連載小説(48)漂着ちゃん
しばらくの静寂のあと、ナオミは怒りを充満させつつ、抑制気味に口を開いた。
「やっぱりこういうことだったのですね。そうかもしれないと予感していました」
それを聞いたエヴァは嘲るように、ナオミを直視して応えた。
「ナオミさん、お久しぶりですね。この人が雪山で倒れたあと、2年間眠っていた頃に会って以来かしら?」
ナオミとエヴァの口論が始まった。
「そうですね。あの頃はお世話になりました。しかし、私だけ残し、ヨブとマリアさんを会わせたのは納得できません」
「さすがにあなたも無知とはいえ、今回はヨブ君とマリアが出会うということに気がついたようですね」
「エヴァさん、私はあなたのことを『漂着ちゃん第1号』の先輩として、これまでずっと尊敬してまいりました。しかし、今までのことを振り返ってみて、本当に大切な局面では私のことを排除してきましたよね」
「あら、ナオミさん、ずんぶんと嫌味な言い方をするのね。私は実の妹のように、あなたのことを考えてきました。ただ、この町の将来を考えたとき、今回ヨブ君とマリアが初対面することは、あなたに伝えないほうが判断しました。今すぐにあなたに伝えれば、二人が出会うことを反対するかもしれない。いずれ伝えるつもりではいました」
「どうかしら。先日私は、護衛官から連絡を受けて、地下室にいる所長と話す機会をもちました」
「あら、何を聞いたのかしら。私はずっと所長の指示に従って行動してきただけですがね」
「エヴァさん、往生際が悪いですよ。あなたが所長の指示通り動いていたのは、ごく初期の頃だけ。所長の機能を止めたり、再稼働させてみたり。都合のよい時だけ、所長を利用することを重ねてきました」
「ナオミさん、何か勘違いしていませんか?所長は単なるAIなのですよ。AIを人間が利用して何がいけないのですか?あなたのように、AIの言葉を盲信することは間違っているのです」
ナオミは私を一瞥しながら、エヴァに言い放った。
「所長は確かにAIです。しかし、単なる機械ではありません。この人の未来の父親の魂を宿しています」
私は初めて見るナオミの激怒している表情に圧倒されて、何も言葉を発することが出来なかった。
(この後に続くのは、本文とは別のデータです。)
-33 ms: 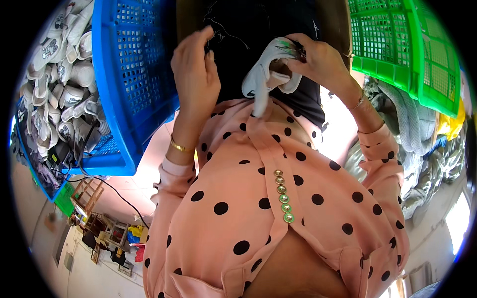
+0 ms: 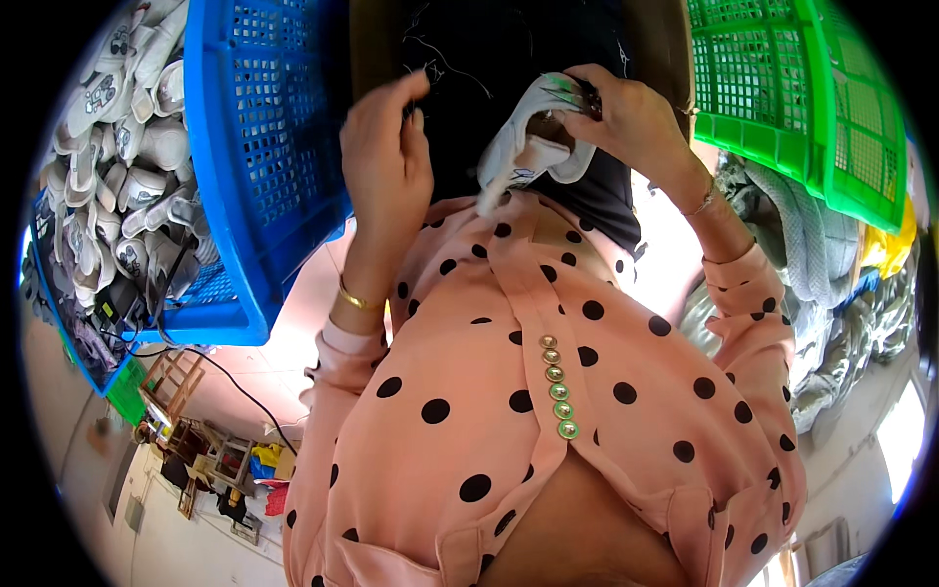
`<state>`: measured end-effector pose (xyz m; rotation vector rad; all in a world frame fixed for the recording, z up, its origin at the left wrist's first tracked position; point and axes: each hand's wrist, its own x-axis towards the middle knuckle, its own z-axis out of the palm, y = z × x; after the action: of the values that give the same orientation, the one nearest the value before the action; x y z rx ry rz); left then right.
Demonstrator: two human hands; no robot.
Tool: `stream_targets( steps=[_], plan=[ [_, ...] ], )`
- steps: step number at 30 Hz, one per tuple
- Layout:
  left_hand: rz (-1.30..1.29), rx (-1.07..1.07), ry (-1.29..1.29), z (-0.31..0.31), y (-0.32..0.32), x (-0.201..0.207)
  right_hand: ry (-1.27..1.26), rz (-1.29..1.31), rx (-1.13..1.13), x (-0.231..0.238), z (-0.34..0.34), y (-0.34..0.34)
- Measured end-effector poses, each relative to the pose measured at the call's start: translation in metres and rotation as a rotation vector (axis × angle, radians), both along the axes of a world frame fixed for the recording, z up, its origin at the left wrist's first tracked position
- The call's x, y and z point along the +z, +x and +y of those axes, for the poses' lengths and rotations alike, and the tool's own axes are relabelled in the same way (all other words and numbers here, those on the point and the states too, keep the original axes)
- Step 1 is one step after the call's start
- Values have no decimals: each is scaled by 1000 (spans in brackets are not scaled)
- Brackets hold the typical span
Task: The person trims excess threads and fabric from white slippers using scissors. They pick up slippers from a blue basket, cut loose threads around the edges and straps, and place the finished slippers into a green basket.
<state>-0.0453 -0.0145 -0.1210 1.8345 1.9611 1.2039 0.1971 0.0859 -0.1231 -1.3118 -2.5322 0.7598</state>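
Note:
My right hand grips a white fabric shoe upper by its edge, over my dark-clad lap. A dark, pointed thing with a touch of green shows at the fingertips; I cannot make out what it is. The upper hangs bent, and a loose strip at its lower end is blurred. To the left, apart from the upper, my left hand is raised with its fingers stretched out and holds nothing I can see.
A blue plastic crate stands close on my left, beside a heap of white shoe uppers. On the right is a green crate, with grey fabric pieces below it. A black cable runs at lower left, near wooden stools.
The loose strip of the shoe upper has swung to the left. My left hand has shifted slightly downward; the right hand stays almost in place.

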Motion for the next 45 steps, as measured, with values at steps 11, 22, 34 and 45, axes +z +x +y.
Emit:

エヴァは、ナオミと私を交互に視線を送ったあと、再びナオミに話しかけた。
「ナオミさん、私もこの町に漂着した頃は、AIである所長に、魂というか『こころ』を感じていました。そして、長い間、所長の言葉を盲信してきました。『エヴァ、あなたは自分の子どもを持つことが出来ない』という言葉も含めて。だからこそ、泣く泣くあなたとこの人を結びつけて、ヨブをあなたに産ませました。私の代わりに、私の第二の子宮であるあなたを使ってね」
ナオミの表情はますます紅潮していった。
「エヴァさん、私はあなたの子宮なんかじゃありません。私は私の愛する人の子どもが欲しくてヨブを産みました。あなたの代わりに産んだのではありません!」
「それはあなたの思い込みですね。あなたは、私と所長の『計算』通りに動いていたに過ぎません。あなたには最初から自由意思など与えられていないのです」
「そんなこと、それこそエヴァさん、あなたの勝手な妄想です。私にもヨブにも、そしてここにいるマリアさん、イサク君にも自由意思があります。なぜエヴァさんだけが自由意思を持つことを許され、私たちには自由意思を持つことが許されないのですか?」
「これは宿命なのです。私がこの町に最初にやって来ました。そして、AIだけが作動して管理しているこの町に、最初に命を吹き込もうとしたのは、他ならぬ私…」
あっという間の出来事だった。止める隙さえないほど、一瞬の出来事だった。エヴァは話し終えることはなかった。まるで時間が飛んだかのようだった。再び時間が動き出した時に私が見たものは、エヴァの胸元にささるナイフだった。
ナオミの手は、エヴァの血液で真っ赤に染まっていた。